WORK TASK =
Reproduce the section of the listing that begins at the line containing "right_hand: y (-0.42" and finishes at the line containing "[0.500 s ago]". Include both end lines and nothing beyond them.

········

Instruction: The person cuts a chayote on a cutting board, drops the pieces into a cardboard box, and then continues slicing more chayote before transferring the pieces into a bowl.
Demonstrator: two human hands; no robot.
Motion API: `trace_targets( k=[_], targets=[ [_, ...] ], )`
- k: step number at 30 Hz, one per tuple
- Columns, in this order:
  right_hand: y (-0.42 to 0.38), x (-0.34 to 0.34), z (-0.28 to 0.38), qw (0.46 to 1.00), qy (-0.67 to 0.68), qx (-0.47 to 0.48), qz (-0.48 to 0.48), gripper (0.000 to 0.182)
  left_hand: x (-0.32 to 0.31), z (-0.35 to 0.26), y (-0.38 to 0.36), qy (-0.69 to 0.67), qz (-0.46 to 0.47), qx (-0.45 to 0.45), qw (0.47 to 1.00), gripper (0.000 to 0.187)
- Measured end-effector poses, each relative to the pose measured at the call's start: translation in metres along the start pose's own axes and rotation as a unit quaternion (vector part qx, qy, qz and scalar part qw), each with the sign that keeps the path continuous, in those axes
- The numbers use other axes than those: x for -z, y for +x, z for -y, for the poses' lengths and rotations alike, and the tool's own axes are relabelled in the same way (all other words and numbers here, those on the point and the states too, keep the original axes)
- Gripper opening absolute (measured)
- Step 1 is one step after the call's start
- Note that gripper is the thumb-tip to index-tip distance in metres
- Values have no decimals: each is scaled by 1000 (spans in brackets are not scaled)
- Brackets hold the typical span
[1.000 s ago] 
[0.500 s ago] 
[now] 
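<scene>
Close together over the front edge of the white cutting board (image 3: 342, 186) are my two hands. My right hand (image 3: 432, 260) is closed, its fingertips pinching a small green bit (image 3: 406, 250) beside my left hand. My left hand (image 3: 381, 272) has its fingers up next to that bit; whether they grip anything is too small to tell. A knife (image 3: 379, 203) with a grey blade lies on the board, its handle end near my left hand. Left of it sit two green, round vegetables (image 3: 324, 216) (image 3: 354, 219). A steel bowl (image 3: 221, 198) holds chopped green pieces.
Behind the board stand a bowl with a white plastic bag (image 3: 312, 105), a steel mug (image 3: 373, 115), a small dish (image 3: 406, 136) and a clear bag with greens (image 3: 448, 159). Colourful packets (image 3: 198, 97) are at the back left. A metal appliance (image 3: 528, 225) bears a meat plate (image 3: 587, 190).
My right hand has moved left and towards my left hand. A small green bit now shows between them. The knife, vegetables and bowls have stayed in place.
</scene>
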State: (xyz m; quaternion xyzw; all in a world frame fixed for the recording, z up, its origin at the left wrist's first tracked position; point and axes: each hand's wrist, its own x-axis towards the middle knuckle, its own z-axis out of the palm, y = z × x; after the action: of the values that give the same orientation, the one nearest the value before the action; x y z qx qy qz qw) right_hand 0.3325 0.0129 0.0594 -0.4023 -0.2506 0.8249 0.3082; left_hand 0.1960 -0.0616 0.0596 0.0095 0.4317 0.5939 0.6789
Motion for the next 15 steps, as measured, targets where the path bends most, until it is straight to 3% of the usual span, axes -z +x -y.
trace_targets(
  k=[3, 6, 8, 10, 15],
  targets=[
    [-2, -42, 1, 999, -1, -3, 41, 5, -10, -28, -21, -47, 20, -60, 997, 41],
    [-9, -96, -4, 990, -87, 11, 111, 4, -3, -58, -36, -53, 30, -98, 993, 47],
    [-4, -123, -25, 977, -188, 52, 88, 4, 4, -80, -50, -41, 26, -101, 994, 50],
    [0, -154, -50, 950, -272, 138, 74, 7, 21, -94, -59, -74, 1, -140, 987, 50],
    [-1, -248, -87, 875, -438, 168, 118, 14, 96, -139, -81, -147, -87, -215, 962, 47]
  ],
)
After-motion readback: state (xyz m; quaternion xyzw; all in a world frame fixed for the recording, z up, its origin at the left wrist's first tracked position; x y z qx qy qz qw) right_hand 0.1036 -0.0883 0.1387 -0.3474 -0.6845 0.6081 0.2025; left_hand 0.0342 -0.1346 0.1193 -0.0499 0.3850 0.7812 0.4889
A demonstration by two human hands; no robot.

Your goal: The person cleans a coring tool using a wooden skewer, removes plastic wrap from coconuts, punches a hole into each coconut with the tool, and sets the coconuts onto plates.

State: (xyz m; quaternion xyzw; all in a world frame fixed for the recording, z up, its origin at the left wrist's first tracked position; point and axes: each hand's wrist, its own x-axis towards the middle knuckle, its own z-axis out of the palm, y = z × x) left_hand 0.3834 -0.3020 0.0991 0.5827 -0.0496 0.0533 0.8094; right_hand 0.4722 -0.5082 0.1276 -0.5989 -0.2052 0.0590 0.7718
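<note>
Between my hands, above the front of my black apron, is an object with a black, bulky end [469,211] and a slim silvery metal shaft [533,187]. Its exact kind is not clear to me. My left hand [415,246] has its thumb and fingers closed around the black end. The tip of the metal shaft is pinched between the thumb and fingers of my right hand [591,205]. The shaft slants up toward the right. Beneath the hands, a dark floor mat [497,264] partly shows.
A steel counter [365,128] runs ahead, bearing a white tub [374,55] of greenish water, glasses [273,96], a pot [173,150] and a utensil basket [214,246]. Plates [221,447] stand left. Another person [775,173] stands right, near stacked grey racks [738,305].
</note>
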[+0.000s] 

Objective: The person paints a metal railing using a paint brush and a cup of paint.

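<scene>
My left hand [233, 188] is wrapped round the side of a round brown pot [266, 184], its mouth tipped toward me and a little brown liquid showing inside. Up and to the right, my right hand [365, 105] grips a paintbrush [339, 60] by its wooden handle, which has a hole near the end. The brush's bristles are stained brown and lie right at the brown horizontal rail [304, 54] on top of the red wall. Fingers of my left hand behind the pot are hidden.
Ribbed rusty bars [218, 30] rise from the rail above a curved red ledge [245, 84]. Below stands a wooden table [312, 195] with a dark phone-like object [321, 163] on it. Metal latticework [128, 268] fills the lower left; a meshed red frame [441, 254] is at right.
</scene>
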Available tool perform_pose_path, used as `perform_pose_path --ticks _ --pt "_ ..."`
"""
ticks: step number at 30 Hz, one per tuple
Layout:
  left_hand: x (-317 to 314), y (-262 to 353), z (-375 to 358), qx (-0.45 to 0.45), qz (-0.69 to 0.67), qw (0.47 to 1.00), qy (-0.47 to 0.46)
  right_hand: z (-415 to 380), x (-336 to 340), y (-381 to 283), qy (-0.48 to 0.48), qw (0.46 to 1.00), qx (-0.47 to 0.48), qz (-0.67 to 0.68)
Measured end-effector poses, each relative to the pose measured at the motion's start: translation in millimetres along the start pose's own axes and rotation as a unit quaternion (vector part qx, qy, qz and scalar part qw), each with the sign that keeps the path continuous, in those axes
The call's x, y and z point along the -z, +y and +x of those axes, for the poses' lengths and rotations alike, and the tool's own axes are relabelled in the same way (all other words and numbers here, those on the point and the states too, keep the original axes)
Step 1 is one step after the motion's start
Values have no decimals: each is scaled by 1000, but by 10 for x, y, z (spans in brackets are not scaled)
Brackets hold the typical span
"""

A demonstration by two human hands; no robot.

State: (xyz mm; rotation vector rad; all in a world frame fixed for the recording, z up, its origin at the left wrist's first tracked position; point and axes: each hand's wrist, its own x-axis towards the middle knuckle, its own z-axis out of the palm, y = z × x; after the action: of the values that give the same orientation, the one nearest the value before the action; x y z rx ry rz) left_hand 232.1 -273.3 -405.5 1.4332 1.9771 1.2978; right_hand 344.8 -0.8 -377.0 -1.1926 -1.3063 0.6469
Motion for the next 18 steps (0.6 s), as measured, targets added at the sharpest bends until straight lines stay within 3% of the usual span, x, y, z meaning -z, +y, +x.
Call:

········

RESULT =
  right_hand: y (-0.42 to 0.38), x (-0.34 to 0.34), z (-0.28 to 0.38), qw (0.46 to 1.00), qy (-0.67 to 0.68), qx (-0.47 to 0.48), qz (-0.48 to 0.48), gripper (0.000 to 0.182)
  left_hand: x (-0.32 to 0.31), z (-0.35 to 0.26), y (-0.38 to 0.36), qy (-0.69 to 0.67), qz (-0.46 to 0.47), qx (-0.45 to 0.45), qw (0.47 to 1.00), gripper (0.000 to 0.187)
- Measured end-effector poses, each relative to the pose measured at the call's start: translation in metres along the start pose's own axes and rotation as a unit quaternion (vector part qx, qy, qz and scalar part qw), each with the sign that keeps the path continuous, in those axes
- The numbers use other axes than those: x for -z, y for +x, z for -y, for the poses' lengths and rotations alike, and the tool's own axes are relabelled in the same way (all other words and numbers here, those on the point and the states too, keep the original axes)
- Gripper opening absolute (measured)
- Step 1 is one step after the call's start
- Note that gripper is the thumb-tip to index-tip distance in metres
- Values have no decimals: each is scaled by 1000 (spans in brackets are not scaled)
- Brackets hold the typical span
[1.000 s ago] 
[0.500 s ago] 

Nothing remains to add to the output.